## WHAT TO PRODUCE
What you should output is the data below, unchanged in every character.

## GIVEN INFORMATION
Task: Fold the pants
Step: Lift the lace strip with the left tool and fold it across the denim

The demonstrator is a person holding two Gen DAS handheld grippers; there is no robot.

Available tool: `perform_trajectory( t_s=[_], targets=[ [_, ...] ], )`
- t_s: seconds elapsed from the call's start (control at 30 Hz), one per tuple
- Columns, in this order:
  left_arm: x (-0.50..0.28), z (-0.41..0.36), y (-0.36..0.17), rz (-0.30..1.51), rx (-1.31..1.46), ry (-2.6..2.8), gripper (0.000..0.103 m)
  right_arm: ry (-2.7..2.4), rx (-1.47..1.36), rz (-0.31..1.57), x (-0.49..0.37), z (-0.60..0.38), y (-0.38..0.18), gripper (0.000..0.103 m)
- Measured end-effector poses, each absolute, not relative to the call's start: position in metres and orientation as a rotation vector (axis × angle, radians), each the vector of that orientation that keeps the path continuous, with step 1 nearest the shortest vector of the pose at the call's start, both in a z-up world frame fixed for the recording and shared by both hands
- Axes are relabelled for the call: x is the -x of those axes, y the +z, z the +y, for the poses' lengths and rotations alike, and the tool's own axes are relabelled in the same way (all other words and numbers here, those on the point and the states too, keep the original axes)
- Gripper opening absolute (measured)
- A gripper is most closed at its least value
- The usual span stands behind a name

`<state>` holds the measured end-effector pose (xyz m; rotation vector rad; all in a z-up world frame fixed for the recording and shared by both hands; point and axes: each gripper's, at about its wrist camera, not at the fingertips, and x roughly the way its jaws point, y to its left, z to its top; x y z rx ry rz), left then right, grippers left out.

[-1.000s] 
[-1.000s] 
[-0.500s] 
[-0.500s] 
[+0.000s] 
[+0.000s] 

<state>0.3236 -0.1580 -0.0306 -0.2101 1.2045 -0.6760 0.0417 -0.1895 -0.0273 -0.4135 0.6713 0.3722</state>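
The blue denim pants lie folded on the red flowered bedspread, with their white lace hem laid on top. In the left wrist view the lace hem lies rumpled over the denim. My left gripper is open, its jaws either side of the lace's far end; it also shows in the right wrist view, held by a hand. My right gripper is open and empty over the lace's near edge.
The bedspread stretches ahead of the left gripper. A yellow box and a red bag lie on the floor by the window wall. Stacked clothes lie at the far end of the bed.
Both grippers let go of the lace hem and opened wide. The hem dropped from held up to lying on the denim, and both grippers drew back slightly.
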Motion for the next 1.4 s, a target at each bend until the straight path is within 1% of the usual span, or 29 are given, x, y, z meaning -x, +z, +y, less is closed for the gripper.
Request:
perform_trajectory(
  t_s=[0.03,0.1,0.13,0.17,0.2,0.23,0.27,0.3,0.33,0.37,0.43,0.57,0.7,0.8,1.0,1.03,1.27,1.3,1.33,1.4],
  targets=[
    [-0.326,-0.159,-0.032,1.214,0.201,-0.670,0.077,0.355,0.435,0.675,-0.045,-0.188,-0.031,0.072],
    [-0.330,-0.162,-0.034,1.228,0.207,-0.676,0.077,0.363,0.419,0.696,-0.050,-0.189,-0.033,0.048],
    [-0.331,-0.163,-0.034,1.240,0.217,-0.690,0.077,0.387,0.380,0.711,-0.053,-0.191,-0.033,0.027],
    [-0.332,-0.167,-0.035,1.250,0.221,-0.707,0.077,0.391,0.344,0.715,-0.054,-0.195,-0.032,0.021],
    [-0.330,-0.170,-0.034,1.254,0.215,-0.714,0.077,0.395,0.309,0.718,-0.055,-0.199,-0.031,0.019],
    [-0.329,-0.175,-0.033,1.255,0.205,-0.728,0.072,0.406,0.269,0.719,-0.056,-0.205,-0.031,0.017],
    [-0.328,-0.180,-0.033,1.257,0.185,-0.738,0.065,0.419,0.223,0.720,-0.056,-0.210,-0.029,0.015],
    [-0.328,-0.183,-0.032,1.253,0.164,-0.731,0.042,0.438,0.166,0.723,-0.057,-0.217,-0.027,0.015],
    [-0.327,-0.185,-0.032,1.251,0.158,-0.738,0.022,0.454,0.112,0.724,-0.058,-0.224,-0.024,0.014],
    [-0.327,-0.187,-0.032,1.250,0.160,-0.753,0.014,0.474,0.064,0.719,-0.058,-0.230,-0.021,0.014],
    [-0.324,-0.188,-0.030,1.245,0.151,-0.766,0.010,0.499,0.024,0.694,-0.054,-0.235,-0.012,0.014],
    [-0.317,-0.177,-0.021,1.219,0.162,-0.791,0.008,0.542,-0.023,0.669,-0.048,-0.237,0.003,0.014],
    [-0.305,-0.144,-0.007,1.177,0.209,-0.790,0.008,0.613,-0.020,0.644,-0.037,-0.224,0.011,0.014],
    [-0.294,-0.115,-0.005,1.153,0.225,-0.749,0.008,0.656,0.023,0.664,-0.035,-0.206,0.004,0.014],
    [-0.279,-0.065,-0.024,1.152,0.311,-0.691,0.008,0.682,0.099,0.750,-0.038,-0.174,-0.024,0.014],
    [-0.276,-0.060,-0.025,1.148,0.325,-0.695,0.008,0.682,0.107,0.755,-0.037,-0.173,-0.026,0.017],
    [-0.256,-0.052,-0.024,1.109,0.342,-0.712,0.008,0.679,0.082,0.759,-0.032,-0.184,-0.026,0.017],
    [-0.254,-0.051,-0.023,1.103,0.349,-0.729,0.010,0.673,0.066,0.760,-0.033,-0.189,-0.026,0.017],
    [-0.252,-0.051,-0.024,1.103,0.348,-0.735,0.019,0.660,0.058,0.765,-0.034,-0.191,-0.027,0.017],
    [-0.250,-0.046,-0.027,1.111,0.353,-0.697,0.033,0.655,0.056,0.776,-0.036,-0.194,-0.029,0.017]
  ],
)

## YOUR RESPONSE
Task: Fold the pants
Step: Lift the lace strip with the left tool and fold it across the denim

The demonstrator is a person holding two Gen DAS handheld grippers; there is no robot.

Available tool: `perform_trajectory( t_s=[_], targets=[ [_, ...] ], )`
- t_s: seconds elapsed from the call's start (control at 30 Hz), one per tuple
- Columns, in this order:
  left_arm: x (-0.50..0.28), z (-0.41..0.36), y (-0.36..0.17), rz (-0.30..1.51), rx (-1.31..1.46), ry (-2.6..2.8), gripper (0.000..0.103 m)
  right_arm: ry (-2.7..2.4), rx (-1.47..1.36), rz (-0.31..1.57), x (-0.49..0.37), z (-0.60..0.38), y (-0.38..0.18), gripper (0.000..0.103 m)
- Measured end-effector poses, each absolute, not relative to the call's start: position in metres and orientation as a rotation vector (axis × angle, radians), each the vector of that orientation that keeps the path continuous, with step 1 nearest the shortest vector of the pose at the call's start, both in a z-up world frame fixed for the recording and shared by both hands
- Axes are relabelled for the call: x is the -x of those axes, y the +z, z the +y, for the poses' lengths and rotations alike, and the tool's own axes are relabelled in the same way (all other words and numbers here, those on the point and the states too, keep the original axes)
- Gripper opening absolute (measured)
- A gripper is most closed at its least value
- The usual span stands behind a name

`<state>` holds the measured end-effector pose (xyz m; rotation vector rad; all in a z-up world frame fixed for the recording and shared by both hands; point and axes: each gripper's, at about its wrist camera, not at the fingertips, and x roughly the way its jaws point, y to its left, z to its top; x y z rx ry rz), left then right, grippers left out.

[-1.000s] 
[-1.000s] 
[-0.500s] 
[-0.500s] 
[+0.000s] 
[+0.000s] 

<state>0.3236 -0.1580 -0.0306 -0.2101 1.2045 -0.6760 0.0417 -0.1895 -0.0273 -0.4135 0.6713 0.3722</state>
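The blue denim pants lie folded on the red flowered bedspread, with their white lace hem laid on top. In the left wrist view the lace hem lies rumpled over the denim. My left gripper is open, its jaws either side of the lace's far end; it also shows in the right wrist view, held by a hand. My right gripper is open and empty over the lace's near edge.
The bedspread stretches ahead of the left gripper. A yellow box and a red bag lie on the floor by the window wall. Stacked clothes lie at the far end of the bed.
Both grippers let go of the lace hem and opened wide. The hem dropped from held up to lying on the denim, and both grippers drew back slightly.
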Motion for the next 1.4 s, a target at each bend until the straight path is within 1% of the usual span, or 29 are given, x, y, z meaning -x, +z, +y, less is closed for the gripper.
Request:
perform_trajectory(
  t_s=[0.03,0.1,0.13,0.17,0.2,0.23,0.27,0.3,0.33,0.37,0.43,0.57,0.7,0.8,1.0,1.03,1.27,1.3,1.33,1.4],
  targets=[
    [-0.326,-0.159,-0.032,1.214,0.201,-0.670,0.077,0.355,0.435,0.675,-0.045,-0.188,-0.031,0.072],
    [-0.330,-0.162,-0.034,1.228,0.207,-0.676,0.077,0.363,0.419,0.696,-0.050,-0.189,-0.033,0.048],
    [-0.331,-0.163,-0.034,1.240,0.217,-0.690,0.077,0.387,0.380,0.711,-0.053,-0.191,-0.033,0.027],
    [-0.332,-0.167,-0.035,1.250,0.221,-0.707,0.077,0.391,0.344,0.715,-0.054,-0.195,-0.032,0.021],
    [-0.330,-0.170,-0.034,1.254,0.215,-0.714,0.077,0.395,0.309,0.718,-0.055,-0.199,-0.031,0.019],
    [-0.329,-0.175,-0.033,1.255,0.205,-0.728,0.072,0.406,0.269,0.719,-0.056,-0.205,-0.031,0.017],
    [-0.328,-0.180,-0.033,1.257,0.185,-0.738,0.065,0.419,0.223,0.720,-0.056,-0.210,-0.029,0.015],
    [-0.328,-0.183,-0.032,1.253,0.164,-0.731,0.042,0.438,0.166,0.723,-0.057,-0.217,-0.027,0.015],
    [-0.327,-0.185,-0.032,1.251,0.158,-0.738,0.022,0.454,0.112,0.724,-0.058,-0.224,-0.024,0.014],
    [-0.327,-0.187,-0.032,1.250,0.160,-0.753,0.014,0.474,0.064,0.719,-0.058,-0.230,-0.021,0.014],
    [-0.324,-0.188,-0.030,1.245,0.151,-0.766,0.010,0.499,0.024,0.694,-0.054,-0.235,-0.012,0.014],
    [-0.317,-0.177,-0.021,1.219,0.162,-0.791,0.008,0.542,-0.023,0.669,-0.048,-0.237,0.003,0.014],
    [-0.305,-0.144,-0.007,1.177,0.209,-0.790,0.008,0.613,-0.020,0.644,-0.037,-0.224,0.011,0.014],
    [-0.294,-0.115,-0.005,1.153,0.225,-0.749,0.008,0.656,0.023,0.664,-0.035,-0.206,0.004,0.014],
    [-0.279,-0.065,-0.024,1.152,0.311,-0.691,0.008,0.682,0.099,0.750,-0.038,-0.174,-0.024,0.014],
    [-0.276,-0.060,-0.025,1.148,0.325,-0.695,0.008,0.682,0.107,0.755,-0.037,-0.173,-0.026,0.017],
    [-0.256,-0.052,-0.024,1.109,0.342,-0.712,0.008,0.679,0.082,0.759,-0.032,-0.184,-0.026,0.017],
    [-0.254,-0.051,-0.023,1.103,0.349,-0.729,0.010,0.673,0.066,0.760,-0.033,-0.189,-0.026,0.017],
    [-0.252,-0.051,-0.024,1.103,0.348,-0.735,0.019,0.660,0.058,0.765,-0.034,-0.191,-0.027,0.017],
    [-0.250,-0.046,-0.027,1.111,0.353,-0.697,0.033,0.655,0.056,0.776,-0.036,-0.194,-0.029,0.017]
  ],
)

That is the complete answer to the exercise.